■ Work task: In duplicating the lines below, keep every word unchanged and drop the pictures.

■ Information shown:
=== Begin Enclosure ===

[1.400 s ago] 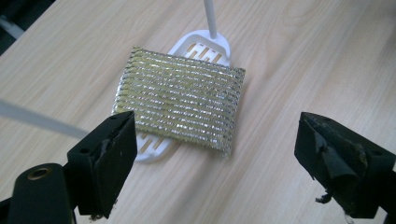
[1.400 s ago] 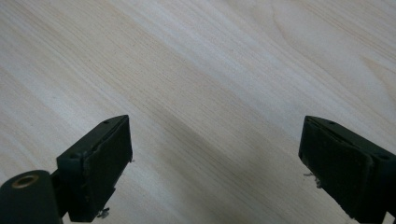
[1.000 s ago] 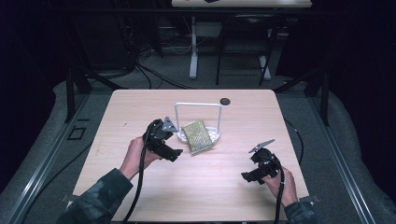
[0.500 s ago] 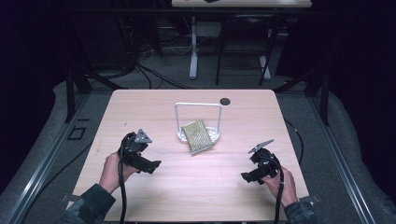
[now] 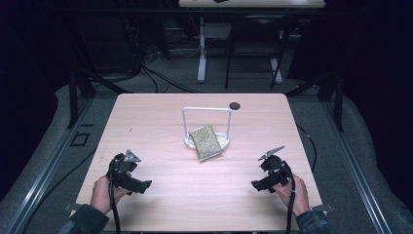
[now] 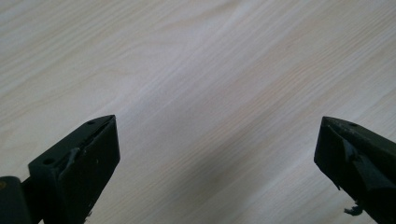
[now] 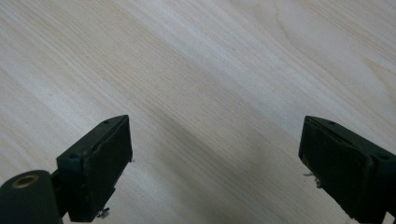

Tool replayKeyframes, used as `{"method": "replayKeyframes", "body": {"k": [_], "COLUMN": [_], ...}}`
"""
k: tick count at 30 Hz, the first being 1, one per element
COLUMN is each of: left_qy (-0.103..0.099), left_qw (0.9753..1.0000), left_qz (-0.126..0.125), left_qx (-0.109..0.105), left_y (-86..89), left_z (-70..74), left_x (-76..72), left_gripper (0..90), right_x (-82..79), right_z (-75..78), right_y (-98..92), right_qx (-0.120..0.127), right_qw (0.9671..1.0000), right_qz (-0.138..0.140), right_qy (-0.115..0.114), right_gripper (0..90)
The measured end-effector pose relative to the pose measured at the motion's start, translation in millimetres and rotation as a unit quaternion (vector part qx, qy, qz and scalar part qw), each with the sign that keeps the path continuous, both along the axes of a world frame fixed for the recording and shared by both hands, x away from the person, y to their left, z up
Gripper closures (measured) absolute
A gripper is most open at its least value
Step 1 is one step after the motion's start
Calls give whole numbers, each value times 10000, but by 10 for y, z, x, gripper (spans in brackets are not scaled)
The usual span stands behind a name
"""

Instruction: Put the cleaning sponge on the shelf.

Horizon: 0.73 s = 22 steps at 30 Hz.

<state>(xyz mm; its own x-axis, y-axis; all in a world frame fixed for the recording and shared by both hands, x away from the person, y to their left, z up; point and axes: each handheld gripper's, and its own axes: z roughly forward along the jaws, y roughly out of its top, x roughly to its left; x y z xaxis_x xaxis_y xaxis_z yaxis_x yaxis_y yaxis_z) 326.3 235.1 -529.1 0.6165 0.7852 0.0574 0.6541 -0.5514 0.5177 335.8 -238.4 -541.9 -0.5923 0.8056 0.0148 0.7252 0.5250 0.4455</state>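
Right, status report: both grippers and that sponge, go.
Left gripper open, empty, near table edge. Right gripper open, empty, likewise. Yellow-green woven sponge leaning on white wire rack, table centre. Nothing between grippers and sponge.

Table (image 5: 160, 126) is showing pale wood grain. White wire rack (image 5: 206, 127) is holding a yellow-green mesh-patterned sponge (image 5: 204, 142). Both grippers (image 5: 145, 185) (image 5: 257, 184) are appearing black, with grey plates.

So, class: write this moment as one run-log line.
left gripper: open, empty, near table edge | right gripper: open, empty, near edge | sponge: leaning on white rack, mid-table, untouched
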Motion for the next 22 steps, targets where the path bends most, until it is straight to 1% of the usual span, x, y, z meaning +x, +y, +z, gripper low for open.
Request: {"method": "replayKeyframes", "body": {"k": [2,7,10,13,14,18,19,22], "left_qy": [72,56,118,161,154,177,159,169], "left_qw": [10000,10000,9999,9998,9998,9998,9998,9997], "left_qz": [1,4,-14,-41,-41,-75,-66,-126], "left_qx": [48,50,50,104,123,88,113,116], "left_y": [7,17,26,29,29,22,14,0], "left_z": [-39,-52,-77,-90,-95,-103,-105,-108], "left_x": [13,30,40,57,65,80,78,79], "left_gripper": [3,2,2,2,2,2,2,2], "right_x": [1,7,3,5,6,10,10,11], "right_z": [4,-3,4,4,-1,-3,-3,-4], "right_y": [-6,-19,-20,-22,-22,-26,-26,-24], "right_qx": [6,41,23,18,21,34,39,46], "right_qw": [10000,10000,10000,10000,10000,10000,10000,10000], "right_qz": [-9,-38,4,5,-6,-23,-23,-11], "right_qy": [-24,-5,-20,-15,-27,-14,-13,-8], "right_gripper": [91,92,92,92,92,93,93,93]}}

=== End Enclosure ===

■ Completed task:
[1.400 s ago] 
[1.400 s ago] 
[1.000 s ago] 
[0.500 s ago] 
[now] 
[now] 
[now] 

Tool replayKeyframes, used as `{"method": "replayKeyframes", "body": {"k": [_], "COLUMN": [_], ...}}`
"""
k: tick count at 30 Hz, the first being 1, one per element
COLUMN is each of: left_qy (-0.103..0.099), left_qw (0.9753..1.0000), left_qz (-0.126..0.125), left_qx (-0.109..0.105), left_y (-86..89), left_z (-70..74), left_x (-76..72), left_gripper (0..90), right_x (-82..79), right_z (-75..78), right_y (-98..92), right_qx (-0.120..0.127), right_qw (0.9671..1.0000), right_qz (-0.138..0.140), right_qy (-0.115..0.114), right_gripper (0..90)
The measured end-effector pose relative to the pose measured at the motion's start, translation in millimetres and rotation as a unit quaternion (vector part qx, qy, qz and scalar part qw), each with the sign that keeps the path continuous, both along the axes of a world frame fixed for the recording and shared by both hands, x away from the person, y to their left, z up
Gripper closures (measured) absolute
A gripper is most open at its least value
Step 1 is one step after the motion's start
Calls give whole numbers, each value times 10000, but by 10 for y, z, x, gripper (spans in brackets are not scaled)
The usual span stands behind a name
"""

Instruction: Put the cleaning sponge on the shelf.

Horizon: 0.73 s = 22 steps at 30 Hz.

<state>(xyz mm; its own x-axis, y-axis; all in a world frame fixed for the recording and shared by both hands, x away from the person, y to their left, z up; point and axes: each handheld gripper's, and its own axes: z roughly forward along the jaws, y roughly out of its top, x roughly to its left; x y z xaxis_x xaxis_y xaxis_z yaxis_x yaxis_y yaxis_z) 326.3 235.1 -529.1 0.6165 0.7852 0.0574 0.6541 -0.5514 0.5177 335.8 -238.4 -541.9 -0.5923 0.8056 0.0148 0.7252 0.5250 0.4455</state>
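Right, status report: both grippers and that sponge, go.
Left gripper open, empty, near table edge. Right gripper open, empty, likewise. Yellow-green woven sponge leaning on white wire rack, table centre. Nothing between grippers and sponge.

Table (image 5: 160, 126) is showing pale wood grain. White wire rack (image 5: 206, 127) is holding a yellow-green mesh-patterned sponge (image 5: 204, 142). Both grippers (image 5: 145, 185) (image 5: 257, 184) are appearing black, with grey plates.

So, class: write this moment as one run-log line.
left gripper: open, empty, near table edge | right gripper: open, empty, near edge | sponge: leaning on white rack, mid-table, untouched
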Motion for the next 22 steps, targets where the path bends most, until it is straight to 1% of the usual span, x, y, z meaning +x, +y, +z, gripper low for open.
Request: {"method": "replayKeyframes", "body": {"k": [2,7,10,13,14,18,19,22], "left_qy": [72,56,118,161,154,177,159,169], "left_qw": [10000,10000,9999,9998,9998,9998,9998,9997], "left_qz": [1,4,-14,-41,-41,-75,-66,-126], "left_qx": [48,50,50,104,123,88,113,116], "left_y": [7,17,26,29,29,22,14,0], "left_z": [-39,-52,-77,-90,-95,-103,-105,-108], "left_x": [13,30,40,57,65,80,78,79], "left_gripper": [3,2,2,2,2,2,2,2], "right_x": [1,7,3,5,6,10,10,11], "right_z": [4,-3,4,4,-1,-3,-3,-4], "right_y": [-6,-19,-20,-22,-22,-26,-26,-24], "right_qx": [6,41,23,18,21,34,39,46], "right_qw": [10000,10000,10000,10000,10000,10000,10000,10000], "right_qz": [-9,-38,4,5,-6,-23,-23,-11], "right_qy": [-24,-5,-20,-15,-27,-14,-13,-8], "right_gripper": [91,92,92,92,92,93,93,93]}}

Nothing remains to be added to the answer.